Exercise directions: Output the following data exactly.

Data:
****
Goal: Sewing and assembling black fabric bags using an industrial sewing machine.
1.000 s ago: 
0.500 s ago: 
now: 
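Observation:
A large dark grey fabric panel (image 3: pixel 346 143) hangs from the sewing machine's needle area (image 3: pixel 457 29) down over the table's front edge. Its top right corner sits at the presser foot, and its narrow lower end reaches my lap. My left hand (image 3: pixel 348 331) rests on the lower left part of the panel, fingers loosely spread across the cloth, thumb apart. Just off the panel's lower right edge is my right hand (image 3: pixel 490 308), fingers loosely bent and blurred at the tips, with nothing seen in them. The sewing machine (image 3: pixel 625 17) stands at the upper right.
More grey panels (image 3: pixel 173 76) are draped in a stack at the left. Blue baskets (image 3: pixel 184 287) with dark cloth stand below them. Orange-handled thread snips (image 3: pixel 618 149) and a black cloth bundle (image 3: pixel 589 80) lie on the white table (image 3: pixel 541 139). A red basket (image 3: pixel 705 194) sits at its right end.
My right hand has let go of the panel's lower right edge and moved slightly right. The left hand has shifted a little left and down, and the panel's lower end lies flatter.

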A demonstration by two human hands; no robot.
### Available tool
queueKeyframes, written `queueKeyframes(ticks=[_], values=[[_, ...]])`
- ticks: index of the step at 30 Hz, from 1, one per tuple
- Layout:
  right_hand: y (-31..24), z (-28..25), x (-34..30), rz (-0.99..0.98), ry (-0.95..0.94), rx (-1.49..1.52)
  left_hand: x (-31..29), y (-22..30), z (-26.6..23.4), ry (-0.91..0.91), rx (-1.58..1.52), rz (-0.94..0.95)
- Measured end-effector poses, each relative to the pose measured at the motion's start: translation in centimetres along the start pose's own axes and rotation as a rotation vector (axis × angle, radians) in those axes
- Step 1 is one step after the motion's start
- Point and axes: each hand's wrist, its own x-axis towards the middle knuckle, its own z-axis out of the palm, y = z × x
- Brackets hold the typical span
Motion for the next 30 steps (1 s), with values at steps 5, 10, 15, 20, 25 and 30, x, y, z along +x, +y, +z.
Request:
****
Answer to this problem:
Goal: Sewing and assembling black fabric bags using an industrial sewing machine.
1.000 s ago: 
0.500 s ago: 
now: 
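Observation:
A large dark grey fabric panel (image 3: pixel 346 143) hangs from the sewing machine's needle area (image 3: pixel 457 29) down over the table's front edge. Its top right corner sits at the presser foot, and its narrow lower end reaches my lap. My left hand (image 3: pixel 348 331) rests on the lower left part of the panel, fingers loosely spread across the cloth, thumb apart. Just off the panel's lower right edge is my right hand (image 3: pixel 490 308), fingers loosely bent and blurred at the tips, with nothing seen in them. The sewing machine (image 3: pixel 625 17) stands at the upper right.
More grey panels (image 3: pixel 173 76) are draped in a stack at the left. Blue baskets (image 3: pixel 184 287) with dark cloth stand below them. Orange-handled thread snips (image 3: pixel 618 149) and a black cloth bundle (image 3: pixel 589 80) lie on the white table (image 3: pixel 541 139). A red basket (image 3: pixel 705 194) sits at its right end.
My right hand has let go of the panel's lower right edge and moved slightly right. The left hand has shifted a little left and down, and the panel's lower end lies flatter.
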
A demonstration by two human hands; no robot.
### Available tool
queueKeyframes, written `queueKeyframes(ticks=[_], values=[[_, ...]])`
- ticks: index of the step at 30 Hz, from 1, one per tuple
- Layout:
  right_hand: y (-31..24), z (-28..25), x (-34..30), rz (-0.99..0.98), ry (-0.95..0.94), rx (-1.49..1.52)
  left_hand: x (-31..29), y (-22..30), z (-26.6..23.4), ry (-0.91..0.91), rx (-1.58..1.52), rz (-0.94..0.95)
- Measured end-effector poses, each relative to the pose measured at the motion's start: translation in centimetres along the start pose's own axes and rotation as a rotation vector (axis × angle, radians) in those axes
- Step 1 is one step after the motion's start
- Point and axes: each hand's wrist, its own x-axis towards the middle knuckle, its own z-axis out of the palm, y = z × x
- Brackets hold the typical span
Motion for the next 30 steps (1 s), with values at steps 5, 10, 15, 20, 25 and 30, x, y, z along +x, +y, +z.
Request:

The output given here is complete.